▶ [PROMPT]:
Each line of the listing that includes the string "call" is to be identified and copied.

▶ [DATA BLOCK]:
################

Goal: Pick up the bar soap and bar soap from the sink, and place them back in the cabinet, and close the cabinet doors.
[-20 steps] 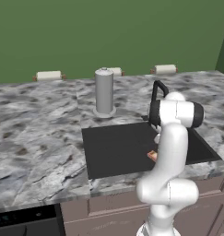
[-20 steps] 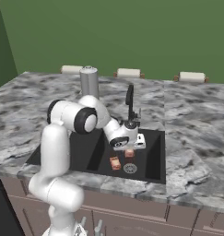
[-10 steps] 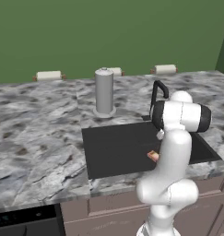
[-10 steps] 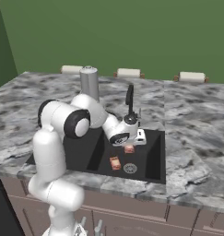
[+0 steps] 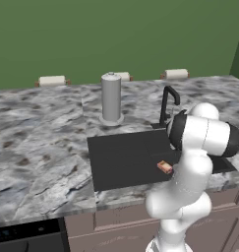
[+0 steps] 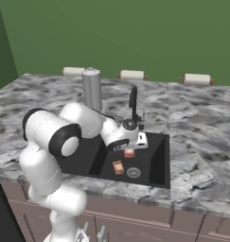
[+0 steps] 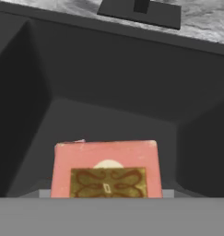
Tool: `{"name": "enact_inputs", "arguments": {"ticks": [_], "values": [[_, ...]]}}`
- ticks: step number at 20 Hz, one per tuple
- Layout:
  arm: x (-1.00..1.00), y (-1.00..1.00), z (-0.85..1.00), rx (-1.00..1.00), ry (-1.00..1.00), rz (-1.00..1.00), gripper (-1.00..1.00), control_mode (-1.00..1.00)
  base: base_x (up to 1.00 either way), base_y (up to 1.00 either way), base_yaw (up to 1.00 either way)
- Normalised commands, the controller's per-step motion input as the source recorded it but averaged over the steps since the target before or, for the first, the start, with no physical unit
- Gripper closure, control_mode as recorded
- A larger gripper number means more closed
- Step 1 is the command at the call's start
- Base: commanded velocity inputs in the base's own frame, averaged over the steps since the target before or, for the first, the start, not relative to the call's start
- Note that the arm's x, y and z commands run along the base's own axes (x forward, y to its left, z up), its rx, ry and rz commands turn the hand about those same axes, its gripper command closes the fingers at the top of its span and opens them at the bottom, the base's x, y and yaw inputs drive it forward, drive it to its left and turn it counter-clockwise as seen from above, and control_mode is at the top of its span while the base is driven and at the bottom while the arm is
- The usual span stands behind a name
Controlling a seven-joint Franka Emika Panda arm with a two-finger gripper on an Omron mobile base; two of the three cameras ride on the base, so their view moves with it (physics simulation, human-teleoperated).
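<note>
The hand (image 6: 131,146) reaches down into the sink (image 6: 156,163), right above one soap (image 6: 129,153) near the faucet (image 6: 133,101) side; whether its fingers are spread or pinching cannot be told. A second soap (image 6: 118,167) lies on the basin floor beside the drain (image 6: 133,172), nearer the counter's (image 6: 197,142) front edge. Judging by this, both bars are not yet in the cabinet and its doors are yet to be closed.

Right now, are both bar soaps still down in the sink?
Yes: one bar soap lies beside the drain, the other under the tool.
</note>
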Motion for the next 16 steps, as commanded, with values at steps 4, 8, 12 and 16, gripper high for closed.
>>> {"name": "enact_inputs", "arguments": {"ticks": [4, 8, 12, 16], "values": [[-0.44, 0.26, 0.47, 0.0, -0.07, -0.04, 1.0, -1.0, 0.0, 0.0, 0.0], [-0.42, 0.38, 0.52, 0.0, -0.05, -0.1, 1.0, -1.0, 0.0, 0.0, 0.0], [-0.35, 0.35, 0.62, 0.0, -0.02, -0.14, 1.0, -1.0, 0.0, 0.0, 0.0], [-0.35, 0.26, 0.67, 0.0, 0.0, -0.12, 1.0, -1.0, 0.0, 0.0, 0.0]]}}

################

▶ [EXERCISE RESPONSE]:
- Step 1 is the command at the call's start
- Base: commanded velocity inputs in the base's own frame, averaged over the steps since the target before or, for the first, the start, not relative to the call's start

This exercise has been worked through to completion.